Detecting Arbitrary Planted Subgraphs in Random Graphs
This provides a general theory for planted subgraph detection, addressing a long-standing gap in the literature that previously focused on specific cases, with implications for statistical inference and algorithm design in random graph models.
The paper tackles the problem of detecting arbitrary planted subgraphs in Erdős-Rényi random graphs, establishing tight information-theoretic and computational thresholds that depend on key graph properties like number of edges, maximum degree, and maximum subgraph density, and showing these bounds are tight across dense, sparse, and critical regimes for many subgraphs.

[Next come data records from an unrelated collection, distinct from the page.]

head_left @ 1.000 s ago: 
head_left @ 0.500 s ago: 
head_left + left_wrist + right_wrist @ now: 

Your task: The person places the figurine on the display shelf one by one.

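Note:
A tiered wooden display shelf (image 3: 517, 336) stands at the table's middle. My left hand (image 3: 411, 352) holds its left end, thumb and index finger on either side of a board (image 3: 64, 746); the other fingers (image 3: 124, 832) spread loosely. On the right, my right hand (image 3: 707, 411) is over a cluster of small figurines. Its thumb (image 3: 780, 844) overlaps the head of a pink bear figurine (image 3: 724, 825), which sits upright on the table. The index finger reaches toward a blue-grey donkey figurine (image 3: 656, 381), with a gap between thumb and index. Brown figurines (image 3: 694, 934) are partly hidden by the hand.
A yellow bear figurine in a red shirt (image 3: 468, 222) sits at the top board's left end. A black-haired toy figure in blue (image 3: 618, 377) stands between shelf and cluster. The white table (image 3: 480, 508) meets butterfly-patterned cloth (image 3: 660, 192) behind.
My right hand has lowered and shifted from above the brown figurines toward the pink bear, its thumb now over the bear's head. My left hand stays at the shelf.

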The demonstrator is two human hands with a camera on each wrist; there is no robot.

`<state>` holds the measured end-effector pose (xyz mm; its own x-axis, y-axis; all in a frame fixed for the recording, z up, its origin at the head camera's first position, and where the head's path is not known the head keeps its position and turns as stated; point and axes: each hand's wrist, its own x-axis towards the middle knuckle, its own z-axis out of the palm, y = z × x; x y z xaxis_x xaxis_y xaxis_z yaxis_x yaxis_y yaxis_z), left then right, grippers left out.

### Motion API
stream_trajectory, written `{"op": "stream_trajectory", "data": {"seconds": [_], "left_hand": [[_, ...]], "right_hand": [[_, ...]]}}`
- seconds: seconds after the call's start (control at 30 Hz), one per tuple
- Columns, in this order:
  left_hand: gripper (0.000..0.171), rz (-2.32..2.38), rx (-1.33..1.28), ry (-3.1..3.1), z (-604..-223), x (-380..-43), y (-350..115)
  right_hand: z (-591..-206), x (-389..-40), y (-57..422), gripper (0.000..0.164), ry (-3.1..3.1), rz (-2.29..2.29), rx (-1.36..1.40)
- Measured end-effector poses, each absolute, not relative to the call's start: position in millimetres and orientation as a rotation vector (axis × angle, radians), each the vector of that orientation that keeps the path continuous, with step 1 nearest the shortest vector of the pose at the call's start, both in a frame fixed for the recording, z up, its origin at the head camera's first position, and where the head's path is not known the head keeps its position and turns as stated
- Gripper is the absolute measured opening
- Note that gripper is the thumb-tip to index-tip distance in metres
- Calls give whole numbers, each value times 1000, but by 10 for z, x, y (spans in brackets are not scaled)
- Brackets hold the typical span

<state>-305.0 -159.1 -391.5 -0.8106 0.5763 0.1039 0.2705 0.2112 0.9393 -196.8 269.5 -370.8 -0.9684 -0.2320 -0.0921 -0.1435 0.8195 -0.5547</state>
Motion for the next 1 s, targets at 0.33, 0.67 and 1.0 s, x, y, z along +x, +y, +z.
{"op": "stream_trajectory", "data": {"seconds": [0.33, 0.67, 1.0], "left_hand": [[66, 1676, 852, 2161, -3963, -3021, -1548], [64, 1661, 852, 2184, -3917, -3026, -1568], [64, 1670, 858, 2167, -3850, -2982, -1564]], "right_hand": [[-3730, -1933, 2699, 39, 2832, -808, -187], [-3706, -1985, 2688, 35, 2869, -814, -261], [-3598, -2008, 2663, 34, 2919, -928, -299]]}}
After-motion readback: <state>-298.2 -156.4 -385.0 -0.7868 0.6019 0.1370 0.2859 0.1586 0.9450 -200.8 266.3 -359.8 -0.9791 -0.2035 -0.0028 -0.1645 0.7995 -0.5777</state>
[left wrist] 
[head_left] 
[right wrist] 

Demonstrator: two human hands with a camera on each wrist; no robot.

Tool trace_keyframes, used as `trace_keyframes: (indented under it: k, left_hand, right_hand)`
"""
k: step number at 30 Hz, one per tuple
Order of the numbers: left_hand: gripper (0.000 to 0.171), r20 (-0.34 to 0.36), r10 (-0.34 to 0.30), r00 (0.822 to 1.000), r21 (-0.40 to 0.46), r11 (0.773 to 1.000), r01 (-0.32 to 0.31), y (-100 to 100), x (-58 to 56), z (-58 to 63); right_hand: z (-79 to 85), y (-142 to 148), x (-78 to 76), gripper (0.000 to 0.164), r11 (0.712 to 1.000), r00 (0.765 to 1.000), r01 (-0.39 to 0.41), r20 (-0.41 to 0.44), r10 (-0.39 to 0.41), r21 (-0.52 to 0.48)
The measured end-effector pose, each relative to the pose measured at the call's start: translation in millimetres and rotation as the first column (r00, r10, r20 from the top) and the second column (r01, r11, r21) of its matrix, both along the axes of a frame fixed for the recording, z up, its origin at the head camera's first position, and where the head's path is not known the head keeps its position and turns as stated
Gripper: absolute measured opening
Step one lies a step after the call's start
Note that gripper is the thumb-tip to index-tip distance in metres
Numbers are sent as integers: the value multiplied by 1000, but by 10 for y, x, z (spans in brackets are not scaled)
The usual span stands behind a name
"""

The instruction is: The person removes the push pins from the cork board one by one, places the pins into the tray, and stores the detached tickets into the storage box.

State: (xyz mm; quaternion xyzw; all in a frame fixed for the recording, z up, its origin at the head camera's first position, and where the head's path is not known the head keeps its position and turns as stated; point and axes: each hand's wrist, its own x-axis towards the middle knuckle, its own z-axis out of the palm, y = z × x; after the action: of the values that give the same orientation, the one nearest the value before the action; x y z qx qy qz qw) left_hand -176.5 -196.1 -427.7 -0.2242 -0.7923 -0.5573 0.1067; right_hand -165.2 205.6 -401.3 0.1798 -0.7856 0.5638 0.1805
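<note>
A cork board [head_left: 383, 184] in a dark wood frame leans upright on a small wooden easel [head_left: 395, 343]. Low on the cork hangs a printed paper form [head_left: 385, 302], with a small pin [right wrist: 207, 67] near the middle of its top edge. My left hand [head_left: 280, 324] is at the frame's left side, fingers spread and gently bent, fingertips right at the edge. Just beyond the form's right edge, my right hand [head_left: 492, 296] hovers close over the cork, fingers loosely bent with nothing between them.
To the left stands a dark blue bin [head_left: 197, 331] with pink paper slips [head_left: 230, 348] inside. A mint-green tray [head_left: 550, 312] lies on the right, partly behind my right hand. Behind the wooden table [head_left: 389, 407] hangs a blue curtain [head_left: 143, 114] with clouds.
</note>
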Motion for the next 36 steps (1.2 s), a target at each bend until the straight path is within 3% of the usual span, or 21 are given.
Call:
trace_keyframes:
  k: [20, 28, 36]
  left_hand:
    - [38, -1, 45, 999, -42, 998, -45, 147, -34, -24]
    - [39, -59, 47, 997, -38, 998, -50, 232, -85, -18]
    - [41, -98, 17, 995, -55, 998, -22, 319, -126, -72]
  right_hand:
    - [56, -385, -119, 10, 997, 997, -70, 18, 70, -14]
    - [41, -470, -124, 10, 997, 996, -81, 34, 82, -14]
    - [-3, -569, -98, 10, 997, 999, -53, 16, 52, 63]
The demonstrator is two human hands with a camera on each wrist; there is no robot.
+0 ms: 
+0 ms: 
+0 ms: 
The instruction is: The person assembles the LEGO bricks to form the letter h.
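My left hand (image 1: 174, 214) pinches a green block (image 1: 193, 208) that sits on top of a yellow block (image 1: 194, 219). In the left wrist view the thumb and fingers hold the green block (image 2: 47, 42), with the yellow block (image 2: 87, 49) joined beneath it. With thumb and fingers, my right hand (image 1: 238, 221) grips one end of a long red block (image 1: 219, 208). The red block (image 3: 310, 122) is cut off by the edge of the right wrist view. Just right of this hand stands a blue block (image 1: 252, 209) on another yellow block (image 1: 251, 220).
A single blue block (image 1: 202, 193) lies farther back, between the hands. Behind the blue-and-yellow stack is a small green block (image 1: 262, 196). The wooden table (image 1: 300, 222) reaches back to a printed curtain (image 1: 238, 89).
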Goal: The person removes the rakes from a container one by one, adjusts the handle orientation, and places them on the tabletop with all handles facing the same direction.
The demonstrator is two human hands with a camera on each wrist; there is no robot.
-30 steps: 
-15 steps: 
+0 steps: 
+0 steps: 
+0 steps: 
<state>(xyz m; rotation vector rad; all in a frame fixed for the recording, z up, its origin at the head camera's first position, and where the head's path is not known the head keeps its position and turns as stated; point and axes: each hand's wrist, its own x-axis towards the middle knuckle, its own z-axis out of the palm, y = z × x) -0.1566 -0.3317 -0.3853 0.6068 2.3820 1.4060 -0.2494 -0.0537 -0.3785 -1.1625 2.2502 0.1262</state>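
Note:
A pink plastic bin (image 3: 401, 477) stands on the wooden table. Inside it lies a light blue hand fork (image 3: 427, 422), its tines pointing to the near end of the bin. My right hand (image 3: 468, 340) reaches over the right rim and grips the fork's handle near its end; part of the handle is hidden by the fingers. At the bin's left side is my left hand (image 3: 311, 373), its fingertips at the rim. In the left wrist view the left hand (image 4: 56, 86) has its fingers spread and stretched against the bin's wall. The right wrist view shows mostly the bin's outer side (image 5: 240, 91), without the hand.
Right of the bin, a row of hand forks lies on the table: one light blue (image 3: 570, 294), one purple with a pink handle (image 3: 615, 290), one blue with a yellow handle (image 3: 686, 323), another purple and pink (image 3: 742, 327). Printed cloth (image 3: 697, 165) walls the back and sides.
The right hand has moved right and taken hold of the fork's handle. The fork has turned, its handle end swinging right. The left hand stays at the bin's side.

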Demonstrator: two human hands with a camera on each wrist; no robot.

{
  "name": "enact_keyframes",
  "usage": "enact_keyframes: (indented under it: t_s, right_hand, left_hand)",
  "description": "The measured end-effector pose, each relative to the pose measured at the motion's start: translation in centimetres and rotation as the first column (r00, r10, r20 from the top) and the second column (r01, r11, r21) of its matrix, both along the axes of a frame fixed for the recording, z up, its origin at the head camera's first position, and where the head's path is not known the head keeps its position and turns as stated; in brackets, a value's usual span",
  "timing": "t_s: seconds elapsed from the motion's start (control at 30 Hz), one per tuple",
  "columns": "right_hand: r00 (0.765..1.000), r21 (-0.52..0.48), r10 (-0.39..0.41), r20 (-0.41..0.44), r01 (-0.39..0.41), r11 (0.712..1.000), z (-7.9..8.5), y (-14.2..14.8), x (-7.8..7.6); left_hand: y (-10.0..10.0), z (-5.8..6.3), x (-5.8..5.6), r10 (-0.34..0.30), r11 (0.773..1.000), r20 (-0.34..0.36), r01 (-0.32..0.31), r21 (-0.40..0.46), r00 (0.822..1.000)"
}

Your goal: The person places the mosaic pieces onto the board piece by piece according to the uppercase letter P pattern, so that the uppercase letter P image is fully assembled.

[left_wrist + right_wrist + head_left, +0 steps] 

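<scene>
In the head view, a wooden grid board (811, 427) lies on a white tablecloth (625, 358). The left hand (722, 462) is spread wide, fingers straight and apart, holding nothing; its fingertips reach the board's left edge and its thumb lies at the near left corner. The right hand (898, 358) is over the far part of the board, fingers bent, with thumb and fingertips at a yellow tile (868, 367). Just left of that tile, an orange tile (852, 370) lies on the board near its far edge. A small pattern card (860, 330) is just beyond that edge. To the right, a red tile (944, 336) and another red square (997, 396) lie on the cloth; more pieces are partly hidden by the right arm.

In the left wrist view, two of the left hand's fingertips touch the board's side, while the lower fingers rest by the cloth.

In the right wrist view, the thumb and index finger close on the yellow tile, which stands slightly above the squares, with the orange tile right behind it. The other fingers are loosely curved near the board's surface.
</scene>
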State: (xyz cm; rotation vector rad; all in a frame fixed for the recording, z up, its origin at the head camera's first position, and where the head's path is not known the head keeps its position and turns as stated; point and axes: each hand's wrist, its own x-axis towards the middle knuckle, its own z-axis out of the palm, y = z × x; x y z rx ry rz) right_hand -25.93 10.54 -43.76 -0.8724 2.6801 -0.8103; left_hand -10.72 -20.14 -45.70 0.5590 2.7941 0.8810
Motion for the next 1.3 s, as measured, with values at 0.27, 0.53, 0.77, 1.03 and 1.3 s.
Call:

The problems of detecting and recovering planted structures/subgraphs in Erdős-Rényi random graphs, have received significant attention over the past three decades, leading to many exciting results and mathematical techniques. However, prior work has largely focused on specific ad hoc planted structures and inferential settings, while a general theory has remained elusive. In this paper, we bridge this gap by investigating the detection of an \emph{arbitrary} planted subgraph $Γ= Γ_n$ in an Erdős-Rényi random graph $\mathcal{G}(n, q_n)$, where the edge probability within $Γ$ is $p_n$. We examine both the statistical and computational aspects of this problem and establish the following results. In the dense regime, where the edge probabilities $p_n$ and $q_n$ are fixed, we tightly characterize the information-theoretic and computational thresholds for detecting $Γ$, and provide conditions under which a computational-statistical gap arises. Most notably, these thresholds depend on $Γ$ only through its number of edges, maximum degree, and maximum subgraph density. Our lower and upper bounds are general and apply to any value of $p_n$ and $q_n$ as functions of $n$. Accordingly, we also analyze the sparse regime where $q_n = Θ(n^{-α})$ and $p_n-q_n =Θ(q_n)$, with $α\in[0,2]$, as well as the critical regime where $p_n=1-o(1)$ and $q_n = Θ(n^{-α})$, both of which have been widely studied, for specific choices of $Γ$. For these regimes, we show that our bounds are tight for all planted subgraphs investigated in the literature thus far\textemdash{}and many more. Finally, we identify conditions under which detection undergoes sharp phase transition, where the boundaries at which algorithms succeed or fail shift abruptly as a function of $q_n$.